Implementing Obfuscating Transformations in the LLVM Compiler Infrastructure.
Actual task is protecting programs from reverse engineering. The best choice to implement a resistant obfuscation is to create obfuscating compiler based on one of the existing compiler infrastructures. On the one hand, it will produce obfuscated program, with full information about it at all stages of compilation, and the other allows you to focus on the development of protection, rather than on creating the infrastructure required. In addition, this approach provides support for multiple architectures, as well as introduces watermarks for binary images of the program for each user depending from a unique key.
The paper describes the methods for obfuscating C/C++ programs to prevent applying static analyzers to them. Paper observes existing obfuscating compilers.
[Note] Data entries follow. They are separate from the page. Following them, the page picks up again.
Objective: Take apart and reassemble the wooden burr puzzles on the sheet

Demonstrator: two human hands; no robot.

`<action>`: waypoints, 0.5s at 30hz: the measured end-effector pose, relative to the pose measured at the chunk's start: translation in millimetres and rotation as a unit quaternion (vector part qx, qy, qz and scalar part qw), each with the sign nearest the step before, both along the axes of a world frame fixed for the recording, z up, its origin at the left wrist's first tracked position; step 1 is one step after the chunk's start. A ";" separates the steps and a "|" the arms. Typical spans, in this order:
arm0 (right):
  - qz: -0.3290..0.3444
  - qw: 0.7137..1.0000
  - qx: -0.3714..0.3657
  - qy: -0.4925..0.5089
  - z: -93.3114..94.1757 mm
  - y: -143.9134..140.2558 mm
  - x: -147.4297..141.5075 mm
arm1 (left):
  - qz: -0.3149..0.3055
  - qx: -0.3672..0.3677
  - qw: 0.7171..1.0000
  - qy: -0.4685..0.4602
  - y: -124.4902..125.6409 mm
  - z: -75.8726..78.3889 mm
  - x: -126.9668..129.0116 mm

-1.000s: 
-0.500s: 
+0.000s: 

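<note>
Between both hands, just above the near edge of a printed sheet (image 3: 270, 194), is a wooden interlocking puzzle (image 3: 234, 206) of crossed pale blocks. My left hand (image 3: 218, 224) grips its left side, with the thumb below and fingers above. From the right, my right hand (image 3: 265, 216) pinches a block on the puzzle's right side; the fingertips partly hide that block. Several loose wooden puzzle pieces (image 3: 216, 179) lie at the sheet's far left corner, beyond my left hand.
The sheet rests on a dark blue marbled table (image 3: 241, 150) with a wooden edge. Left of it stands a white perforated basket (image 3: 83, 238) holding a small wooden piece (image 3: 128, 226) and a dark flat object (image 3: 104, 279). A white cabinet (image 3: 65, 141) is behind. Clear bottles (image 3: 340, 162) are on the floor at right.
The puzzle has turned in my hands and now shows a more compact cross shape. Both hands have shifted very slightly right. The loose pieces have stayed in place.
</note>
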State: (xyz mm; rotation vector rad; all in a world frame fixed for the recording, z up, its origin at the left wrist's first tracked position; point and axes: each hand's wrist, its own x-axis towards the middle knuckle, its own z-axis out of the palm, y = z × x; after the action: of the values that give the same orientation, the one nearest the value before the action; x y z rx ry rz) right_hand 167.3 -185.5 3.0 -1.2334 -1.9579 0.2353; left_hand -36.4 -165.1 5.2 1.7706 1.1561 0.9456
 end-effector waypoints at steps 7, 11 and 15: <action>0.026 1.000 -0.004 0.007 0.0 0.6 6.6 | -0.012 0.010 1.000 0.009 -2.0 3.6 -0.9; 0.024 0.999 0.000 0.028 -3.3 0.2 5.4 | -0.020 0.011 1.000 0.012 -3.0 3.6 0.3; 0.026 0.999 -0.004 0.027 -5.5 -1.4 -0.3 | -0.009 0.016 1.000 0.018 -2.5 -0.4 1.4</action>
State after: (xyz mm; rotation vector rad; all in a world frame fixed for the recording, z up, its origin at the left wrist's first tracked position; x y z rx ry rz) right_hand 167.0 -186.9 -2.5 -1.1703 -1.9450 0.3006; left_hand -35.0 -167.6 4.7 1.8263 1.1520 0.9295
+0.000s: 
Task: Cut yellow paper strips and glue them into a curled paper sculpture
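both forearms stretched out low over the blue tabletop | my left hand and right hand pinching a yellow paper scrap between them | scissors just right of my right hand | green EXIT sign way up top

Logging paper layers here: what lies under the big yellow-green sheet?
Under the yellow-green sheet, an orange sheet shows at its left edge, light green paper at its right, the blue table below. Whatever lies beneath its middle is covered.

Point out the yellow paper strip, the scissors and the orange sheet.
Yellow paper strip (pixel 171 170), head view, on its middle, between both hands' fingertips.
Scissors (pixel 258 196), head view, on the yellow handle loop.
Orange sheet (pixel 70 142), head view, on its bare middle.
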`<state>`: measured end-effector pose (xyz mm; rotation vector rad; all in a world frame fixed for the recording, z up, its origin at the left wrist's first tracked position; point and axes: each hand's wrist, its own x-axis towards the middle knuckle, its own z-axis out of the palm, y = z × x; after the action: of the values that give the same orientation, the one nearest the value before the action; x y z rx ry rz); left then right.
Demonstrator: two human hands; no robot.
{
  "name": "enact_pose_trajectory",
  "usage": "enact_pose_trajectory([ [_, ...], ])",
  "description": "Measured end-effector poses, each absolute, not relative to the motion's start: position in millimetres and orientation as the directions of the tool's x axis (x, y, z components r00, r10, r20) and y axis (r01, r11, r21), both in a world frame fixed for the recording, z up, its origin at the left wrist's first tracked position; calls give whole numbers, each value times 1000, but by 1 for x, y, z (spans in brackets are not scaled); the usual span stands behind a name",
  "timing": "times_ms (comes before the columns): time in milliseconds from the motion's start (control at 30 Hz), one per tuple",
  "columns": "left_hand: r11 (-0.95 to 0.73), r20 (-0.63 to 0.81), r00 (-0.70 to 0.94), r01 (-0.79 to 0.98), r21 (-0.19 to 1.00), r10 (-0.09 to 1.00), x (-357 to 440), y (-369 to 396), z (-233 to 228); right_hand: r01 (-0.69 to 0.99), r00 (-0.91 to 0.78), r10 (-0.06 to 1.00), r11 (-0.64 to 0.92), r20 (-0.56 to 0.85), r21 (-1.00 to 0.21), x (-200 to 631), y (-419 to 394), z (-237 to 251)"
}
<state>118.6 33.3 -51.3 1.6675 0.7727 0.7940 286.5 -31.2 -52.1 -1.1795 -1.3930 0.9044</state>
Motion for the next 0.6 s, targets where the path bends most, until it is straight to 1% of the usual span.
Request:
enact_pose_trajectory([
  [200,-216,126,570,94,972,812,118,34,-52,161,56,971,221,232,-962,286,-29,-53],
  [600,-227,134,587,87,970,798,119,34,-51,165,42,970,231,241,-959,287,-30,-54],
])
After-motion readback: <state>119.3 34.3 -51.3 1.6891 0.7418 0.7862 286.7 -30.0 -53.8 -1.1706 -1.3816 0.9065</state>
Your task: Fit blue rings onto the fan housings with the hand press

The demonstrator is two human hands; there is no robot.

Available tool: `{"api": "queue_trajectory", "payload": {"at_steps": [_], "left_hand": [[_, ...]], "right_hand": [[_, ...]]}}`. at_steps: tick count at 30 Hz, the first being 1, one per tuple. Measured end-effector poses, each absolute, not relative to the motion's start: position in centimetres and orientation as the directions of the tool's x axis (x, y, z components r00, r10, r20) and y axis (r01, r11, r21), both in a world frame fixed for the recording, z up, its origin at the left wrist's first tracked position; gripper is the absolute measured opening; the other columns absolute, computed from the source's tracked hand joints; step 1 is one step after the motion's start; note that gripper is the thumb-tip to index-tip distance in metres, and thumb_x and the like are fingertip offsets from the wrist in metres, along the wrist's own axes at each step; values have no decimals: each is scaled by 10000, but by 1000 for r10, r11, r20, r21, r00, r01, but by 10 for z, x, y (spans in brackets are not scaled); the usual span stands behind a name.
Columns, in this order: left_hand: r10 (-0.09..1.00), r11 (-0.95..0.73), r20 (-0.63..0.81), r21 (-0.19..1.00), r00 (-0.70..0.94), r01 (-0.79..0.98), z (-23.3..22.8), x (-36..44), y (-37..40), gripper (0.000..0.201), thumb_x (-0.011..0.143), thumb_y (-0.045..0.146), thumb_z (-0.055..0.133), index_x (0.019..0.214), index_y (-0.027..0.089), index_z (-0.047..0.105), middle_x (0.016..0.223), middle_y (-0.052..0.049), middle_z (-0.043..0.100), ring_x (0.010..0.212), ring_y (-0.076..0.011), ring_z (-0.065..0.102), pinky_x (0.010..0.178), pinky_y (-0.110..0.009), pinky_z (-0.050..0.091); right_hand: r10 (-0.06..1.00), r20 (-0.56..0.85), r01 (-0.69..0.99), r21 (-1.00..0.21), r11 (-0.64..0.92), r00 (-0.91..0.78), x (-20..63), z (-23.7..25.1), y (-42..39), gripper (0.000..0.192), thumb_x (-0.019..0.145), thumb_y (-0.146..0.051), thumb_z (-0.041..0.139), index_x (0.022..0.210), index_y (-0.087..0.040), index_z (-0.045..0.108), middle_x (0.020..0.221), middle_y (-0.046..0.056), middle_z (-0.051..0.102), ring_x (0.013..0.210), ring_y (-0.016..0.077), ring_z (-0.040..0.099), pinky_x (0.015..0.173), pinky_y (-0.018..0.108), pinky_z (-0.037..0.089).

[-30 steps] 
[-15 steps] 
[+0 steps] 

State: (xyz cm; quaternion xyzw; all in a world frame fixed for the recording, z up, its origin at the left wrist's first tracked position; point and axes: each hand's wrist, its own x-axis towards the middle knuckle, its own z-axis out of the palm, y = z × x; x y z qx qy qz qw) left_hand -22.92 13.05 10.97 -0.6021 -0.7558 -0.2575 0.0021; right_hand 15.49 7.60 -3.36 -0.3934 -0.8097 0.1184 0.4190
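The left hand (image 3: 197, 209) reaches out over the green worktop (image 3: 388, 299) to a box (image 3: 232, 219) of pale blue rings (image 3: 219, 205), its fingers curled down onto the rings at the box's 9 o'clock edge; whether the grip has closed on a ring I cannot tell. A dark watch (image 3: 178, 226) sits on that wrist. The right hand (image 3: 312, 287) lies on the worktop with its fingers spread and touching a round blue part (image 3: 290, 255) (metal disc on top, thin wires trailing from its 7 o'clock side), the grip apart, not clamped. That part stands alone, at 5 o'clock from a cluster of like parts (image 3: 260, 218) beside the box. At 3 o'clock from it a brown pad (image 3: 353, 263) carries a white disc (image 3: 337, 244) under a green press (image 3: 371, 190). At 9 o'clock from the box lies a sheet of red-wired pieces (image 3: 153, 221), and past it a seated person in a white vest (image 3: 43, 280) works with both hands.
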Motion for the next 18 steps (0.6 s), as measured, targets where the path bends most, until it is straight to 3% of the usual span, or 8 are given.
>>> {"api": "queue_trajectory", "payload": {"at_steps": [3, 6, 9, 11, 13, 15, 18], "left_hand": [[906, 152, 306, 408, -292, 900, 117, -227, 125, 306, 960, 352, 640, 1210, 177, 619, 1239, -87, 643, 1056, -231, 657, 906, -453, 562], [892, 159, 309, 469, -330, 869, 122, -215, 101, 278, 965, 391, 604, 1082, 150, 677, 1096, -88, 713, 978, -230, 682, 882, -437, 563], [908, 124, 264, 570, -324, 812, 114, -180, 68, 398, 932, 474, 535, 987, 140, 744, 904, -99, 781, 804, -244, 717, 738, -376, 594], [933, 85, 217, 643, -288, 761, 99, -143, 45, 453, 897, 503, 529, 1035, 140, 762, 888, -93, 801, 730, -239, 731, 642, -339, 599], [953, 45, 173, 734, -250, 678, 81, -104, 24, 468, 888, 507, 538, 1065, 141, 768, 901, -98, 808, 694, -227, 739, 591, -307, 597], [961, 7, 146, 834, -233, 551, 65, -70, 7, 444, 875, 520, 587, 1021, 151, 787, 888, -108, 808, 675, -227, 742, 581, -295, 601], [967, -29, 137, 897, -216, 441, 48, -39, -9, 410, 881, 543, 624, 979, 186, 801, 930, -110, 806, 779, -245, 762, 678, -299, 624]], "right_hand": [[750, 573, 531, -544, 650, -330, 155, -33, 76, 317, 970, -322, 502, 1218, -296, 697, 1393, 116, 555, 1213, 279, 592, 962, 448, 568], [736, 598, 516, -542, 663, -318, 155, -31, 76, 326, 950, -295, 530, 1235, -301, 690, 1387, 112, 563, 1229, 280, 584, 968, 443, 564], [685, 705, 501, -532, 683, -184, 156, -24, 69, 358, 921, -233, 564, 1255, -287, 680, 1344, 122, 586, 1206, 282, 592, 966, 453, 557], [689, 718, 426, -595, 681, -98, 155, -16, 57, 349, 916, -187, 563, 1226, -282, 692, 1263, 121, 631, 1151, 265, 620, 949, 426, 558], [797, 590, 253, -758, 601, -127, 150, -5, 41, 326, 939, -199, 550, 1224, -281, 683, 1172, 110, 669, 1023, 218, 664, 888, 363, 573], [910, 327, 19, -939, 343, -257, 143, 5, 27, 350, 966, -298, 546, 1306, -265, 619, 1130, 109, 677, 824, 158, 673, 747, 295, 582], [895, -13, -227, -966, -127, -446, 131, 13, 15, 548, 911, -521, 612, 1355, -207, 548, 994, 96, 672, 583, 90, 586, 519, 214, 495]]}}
The proposed transformations are based on well-known obfuscation algorithms (including constant string protection, fake cycle insertion, control flow graph flattening, functions merge, function call encapsulation, control flow graph structure obfuscation, opaque predicate insertion and other) and they are specifically improved to resist better to static analysis deobfuscation techniques. The methods are implemented within the LLVM (low level virtual machine) compiler infrastructure. Experimental results presenting resulting program slowdown and used memory growth are given.
Proceedings of the Institute for System Programming, vol. 26, issue 1, 2014, pp. 327-342.
ISSN 2220-6426 (Online), ISSN 2079-8156 (Print).